:: DATA BLOCK

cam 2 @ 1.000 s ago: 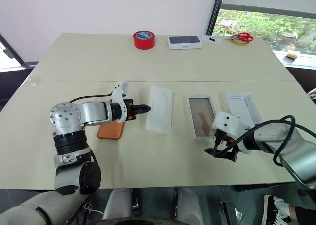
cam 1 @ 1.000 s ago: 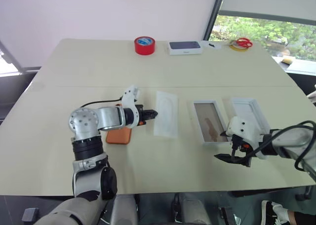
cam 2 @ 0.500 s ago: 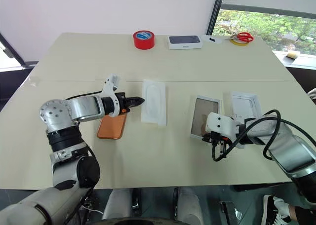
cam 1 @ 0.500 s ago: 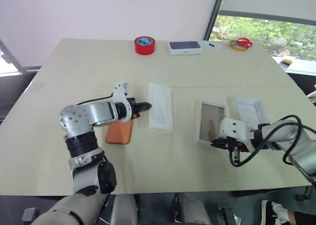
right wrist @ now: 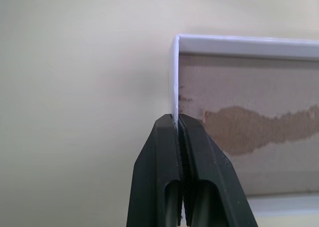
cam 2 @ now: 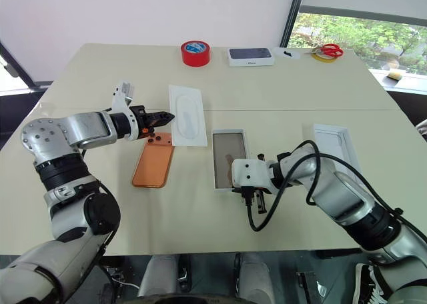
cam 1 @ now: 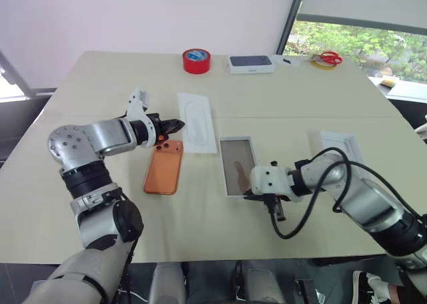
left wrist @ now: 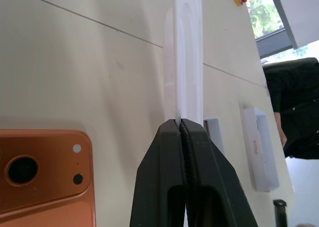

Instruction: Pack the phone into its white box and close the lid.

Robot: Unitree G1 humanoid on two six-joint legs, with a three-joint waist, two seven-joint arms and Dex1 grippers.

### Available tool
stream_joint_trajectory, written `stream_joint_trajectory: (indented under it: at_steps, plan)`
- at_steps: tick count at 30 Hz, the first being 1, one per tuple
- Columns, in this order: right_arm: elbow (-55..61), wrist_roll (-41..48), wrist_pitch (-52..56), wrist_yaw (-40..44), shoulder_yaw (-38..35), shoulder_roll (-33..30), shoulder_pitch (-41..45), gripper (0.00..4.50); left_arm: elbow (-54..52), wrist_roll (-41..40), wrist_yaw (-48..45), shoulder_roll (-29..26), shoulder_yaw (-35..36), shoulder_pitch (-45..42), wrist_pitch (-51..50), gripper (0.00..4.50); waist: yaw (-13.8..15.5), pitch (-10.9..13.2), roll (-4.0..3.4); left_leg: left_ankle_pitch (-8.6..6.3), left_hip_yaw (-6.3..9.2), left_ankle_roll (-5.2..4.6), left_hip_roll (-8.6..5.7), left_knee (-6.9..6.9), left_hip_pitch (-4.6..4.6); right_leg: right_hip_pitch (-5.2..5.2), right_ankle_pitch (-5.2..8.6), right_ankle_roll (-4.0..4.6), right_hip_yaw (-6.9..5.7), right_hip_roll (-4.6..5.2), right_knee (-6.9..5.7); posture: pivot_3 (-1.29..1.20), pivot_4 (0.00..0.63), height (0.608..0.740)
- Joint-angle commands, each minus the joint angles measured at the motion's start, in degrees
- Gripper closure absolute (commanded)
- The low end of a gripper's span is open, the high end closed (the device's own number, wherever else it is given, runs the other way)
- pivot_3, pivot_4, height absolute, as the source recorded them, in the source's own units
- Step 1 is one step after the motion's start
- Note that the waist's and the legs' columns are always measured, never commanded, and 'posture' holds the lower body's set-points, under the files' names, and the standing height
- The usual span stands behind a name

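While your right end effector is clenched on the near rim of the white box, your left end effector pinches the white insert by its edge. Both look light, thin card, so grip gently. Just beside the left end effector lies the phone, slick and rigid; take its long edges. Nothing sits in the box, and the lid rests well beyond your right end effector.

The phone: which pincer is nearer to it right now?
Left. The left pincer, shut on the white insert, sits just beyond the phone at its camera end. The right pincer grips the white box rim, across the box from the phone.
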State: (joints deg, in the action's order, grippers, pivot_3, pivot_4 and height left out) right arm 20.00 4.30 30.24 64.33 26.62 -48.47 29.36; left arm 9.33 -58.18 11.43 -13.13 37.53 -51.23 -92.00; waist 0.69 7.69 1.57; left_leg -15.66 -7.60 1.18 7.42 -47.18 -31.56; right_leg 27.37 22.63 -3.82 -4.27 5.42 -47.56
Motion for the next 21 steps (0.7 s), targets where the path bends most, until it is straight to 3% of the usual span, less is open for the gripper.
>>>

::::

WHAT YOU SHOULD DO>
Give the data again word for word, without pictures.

RESULT OF THIS EXERCISE>
cam 2 @ 1.000 s ago: 
cam 1 @ 1.000 s ago: 
cam 2 @ 0.500 s ago: 
cam 1 @ 0.500 s ago: 
right wrist @ now: 
cam 2 @ now: 
cam 1 @ now: 
left wrist @ now: 

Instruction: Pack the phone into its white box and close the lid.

Robot: Unitree G1 humanoid on two six-joint legs, with a three-joint waist, two seven-joint arms and Dex1 grippers.

### Available tool
stream_joint_trajectory, written `stream_joint_trajectory: (indented under it: at_steps, plan)`
- at_steps: tick count at 30 Hz, the first being 1, one per tuple
- Columns, in this order: right_arm: elbow (-55..61), wrist_roll (-41..48), wrist_pitch (-52..56), wrist_yaw (-40..44), shoulder_yaw (-38..35), shoulder_roll (-33..30), shoulder_pitch (-41..45), gripper (0.00..4.50); left_arm: elbow (-54..52), wrist_roll (-41..40), wrist_yaw (-48..45), shoulder_roll (-29..26), shoulder_yaw (-35..36), shoulder_pitch (-45..42), wrist_pitch (-51..50), gripper (0.00..4.50); waist: yaw (-13.8..15.5), pitch (-10.9..13.2), roll (-4.0..3.4); left_leg: left_ankle_pitch (-8.6..6.3), left_hip_yaw (-6.3..9.2), left_ankle_roll (-5.2..4.6), left_hip_roll (-8.6..5.7), left_knee (-6.9..6.9), left_hip_pitch (-4.6..4.6); right_leg: right_hip_pitch (-5.2..5.2), right_ankle_pitch (-5.2..8.6), right_ankle_roll (-4.0..4.6), right_hip_yaw (-6.9..5.7), right_hip_roll (-4.6..5.2), right_knee (-6.9..5.7); posture: pivot_3 (-1.29..1.20), pivot_4 (0.00..0.63), height (0.608..0.740)
- Joint-angle commands, each minus the joint angles measured at the motion's start, in degrees
- Gripper closure absolute (commanded)
- The low end of a gripper's span is open, the high end closed (the device's own number, wherever else it is given, runs the other way)
- pivot_3, pivot_4, height absolute, as the source recorded them, in the source's own units
- Step 1 is one step after the motion's start
- Note that the waist's and the legs' columns are always measured, never commanded, and 'posture' holds the lower body's set-points, under the files' names, and the standing height
- The usual span stands behind a name

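While your right end effector is clenched on the near rim of the white box, your left end effector pinches the white insert by its edge. Both look light, thin card, so grip gently. Just beside the left end effector lies the phone, slick and rigid; take its long edges. Nothing sits in the box, and the lid rests well beyond your right end effector.

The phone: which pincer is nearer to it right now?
Left. The left pincer, shut on the white insert, sits just beyond the phone at its camera end. The right pincer grips the white box rim, across the box from the phone.
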State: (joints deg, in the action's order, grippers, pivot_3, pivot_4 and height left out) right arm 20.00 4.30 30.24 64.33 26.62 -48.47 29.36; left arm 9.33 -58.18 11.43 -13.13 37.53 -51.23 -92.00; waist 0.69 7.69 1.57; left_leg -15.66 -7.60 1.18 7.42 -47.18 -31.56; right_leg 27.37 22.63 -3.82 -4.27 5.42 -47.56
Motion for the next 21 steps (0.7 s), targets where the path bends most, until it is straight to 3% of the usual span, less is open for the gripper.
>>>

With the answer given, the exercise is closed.